The ability to arbitrarily serialize data into a self-describing format is reminiscent of XML, but SDXF is not a text format (as XML) — SDXF is not compatible with text editors. The maximal length of a datum (composite as well as elementary) encoded using SDXF is 16777215 bytes (one less than 16  MB).

Technical structure format

SDXF data can express arbitrary levels of structural depth. Data elements are self-documenting, meaning that the metadata (numeric, character string or structure) are encoded into the data elements. The design of this format is simple and transparent: computer programs access SDXF data with the help of well-defined functions, exempting programmers from learning the precise data layout.

The word "exchange" in the name reflects another kind of transparency: the SDXF functions provide a computer architecture independent conversion of the data. Serializations can be exchanged among computers (via direct network, file transfer or CD) without further measures. The SDXF functions on the receiving side handle architectural adaptation.

Structured data is data with patterns predictable more complex than strings of text. [2]

Example

A commercial example: two companies want to exchange digital invoices. The invoices have the following hierarchical nested structure:

INVOICE │ ├─ INVOICE_NO   ├─ DATE ├─ ADDRESS_SENDER │    ├─ NAME │    ├─ NAME │    ├─ STREET │    ├─ ZIP │    ├─ CITY │    └─ COUNTRY ├─ ADDRESS_RECIPIENT │    ├─ NAME │    ├─ NAME │    ├─ STREET │    ├─ ZIP │    ├─ CITY │    └─ COUNTRY ├─ INVOICE_SUM ├─ SINGLE_ITEMS │    ├─ SINGLE_ITEM │    │    ├─ QUANTITY │    │    ├─ ITEM_NUMBER │    │    ├─ ITEM_TEXT │    │    ├─ CHARGE │    │    └─ SUM │    └─ ...            ├─ CONDITIONS ...

UML invoice.svg

Example invoice relation structure.svg

Structure

The basic element is a chunk. An SDXF serialization is itself a chunk. A chunk can consist of a set of smaller chunks. Chunks are composed of a header prefix of six bytes, followed by data. The header contains a chunk identifier as a 2-byte binary number (Chunk_ID), the chunk length and type. It may contain additional information about compression, encryption and more.

The chunk type indicates whether the data consists of text (a string of characters), a binary number (integer or floating point) or if the chunk a composite of other chunks.

Structured chunks enable the programmer to pack hierarchical constructions such as the INVOICE above into an SDXF structure as follow: Every named term (INVOICE, INVOICE_NO, DATE, ADDRESS_SENDER, etc.) is given a unique number out in the range 1 to 65535 (2 byte unsigned binary integer without sign). The top/outermost chunk is constructed with the ID INVOICE (that means with the associated numerical chunk_ID) as a structured chunk on level 1. This INVOICE chunk is filled with other chunks on level 2 and beyond: INVOICE_NO, DATE, ADDRESS_SENDER, ADDRESS_RECIPIENT, INVOICE_SUM, SINGLE_ITEMS, CONDITIONS. Some level 2 chunks are structured in turn as for the two addresses and SINGLE_ITEMS.

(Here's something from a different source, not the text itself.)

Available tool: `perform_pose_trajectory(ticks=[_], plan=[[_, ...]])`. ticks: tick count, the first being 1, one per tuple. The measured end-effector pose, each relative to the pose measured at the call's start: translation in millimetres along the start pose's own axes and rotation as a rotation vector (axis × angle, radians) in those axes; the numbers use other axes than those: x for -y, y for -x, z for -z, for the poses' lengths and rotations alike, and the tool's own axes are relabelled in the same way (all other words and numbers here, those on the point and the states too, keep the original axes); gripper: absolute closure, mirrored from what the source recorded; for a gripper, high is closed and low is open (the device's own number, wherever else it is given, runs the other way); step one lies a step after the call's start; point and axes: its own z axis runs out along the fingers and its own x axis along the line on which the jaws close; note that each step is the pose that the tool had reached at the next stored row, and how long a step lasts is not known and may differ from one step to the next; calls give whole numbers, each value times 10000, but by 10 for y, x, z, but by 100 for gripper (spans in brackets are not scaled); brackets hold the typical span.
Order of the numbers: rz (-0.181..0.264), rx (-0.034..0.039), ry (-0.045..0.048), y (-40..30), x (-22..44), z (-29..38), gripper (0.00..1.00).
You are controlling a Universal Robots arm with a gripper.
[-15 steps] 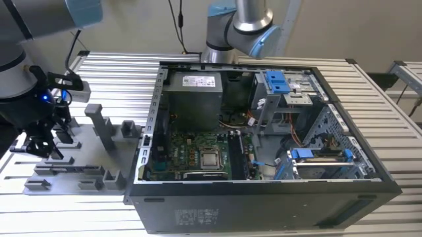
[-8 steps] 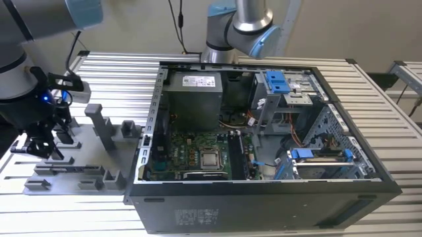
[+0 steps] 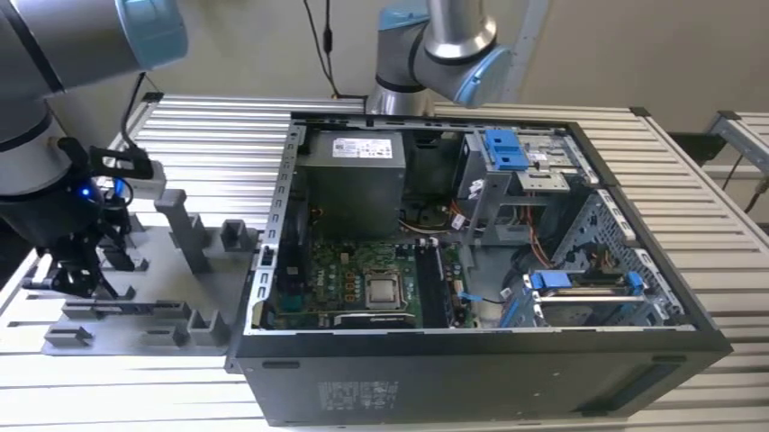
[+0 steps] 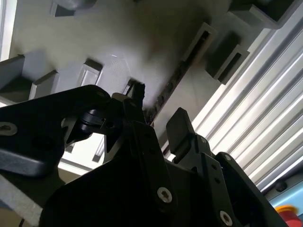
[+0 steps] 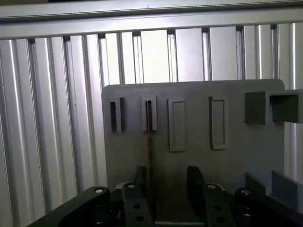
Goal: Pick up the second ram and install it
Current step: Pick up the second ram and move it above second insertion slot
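The second ram stands on edge in a slot of the grey holder tray [image 5: 236, 151]. In the first wrist view the second ram [image 5: 150, 137] is a thin brown line; in the second wrist view the second ram [image 4: 177, 78] shows a row of small dark chips. My gripper [image 5: 166, 180] is open and low over the tray, with its fingers on either side of the stick, which lies closer to one finger [image 5: 140, 178] than to the other. In the exterior view my gripper [image 3: 75, 274] hangs over the tray [image 3: 157, 315] at the exterior view's left.
An open computer case [image 3: 481, 360] lies on the slatted aluminium table [image 3: 216, 153], its motherboard [image 3: 360, 279] facing up with dark memory slots [image 3: 429, 286] beside the processor. A second robot arm [image 3: 438, 45] stands behind the case. Grey posts [image 3: 180, 225] rise from the tray.
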Motion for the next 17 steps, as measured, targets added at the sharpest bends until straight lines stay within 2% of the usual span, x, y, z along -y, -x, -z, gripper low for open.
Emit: perform_pose_trajectory(ticks=[8, 14, 17], plan=[[10, 0, 10, -98, -4, -144, 52], [178, 0, 4, -124, -11, -246, 52], [407, -3, 4, -127, -14, -282, 52]])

For a precise description see page 2 of the RFC or alternatively here. [3]

SDXF allows programmer to work on SDXF structures with a compact function set. There are only few of them:

To read Chunks, following functions has to be used:
init
To initialize the parameter structure and linking to the existing Chunk.
enter
To step into a structured Chunk, the 1st Chunk of this structure is ready to process.
leave
To leave the current structure. This structure is already current.
next
Goes to next Chunk if exists (otherwise it leaves the current structure).
extract
To transfer (and adapt) data from the current Chunk into a program variable.
select
To search the next Chunk with a given Chunk ID and make it current.
To build Chunks, following functions has to be used:
init
To initialize the parameter structure and linking to an empty output buffer for to create a new Chunk.
create
Create a new Chunk and append it to the current existing structure (if exists).
append
Append a complete Chunk to an SDXF-Structure.
leave
To leave the current structure. This structure is already current.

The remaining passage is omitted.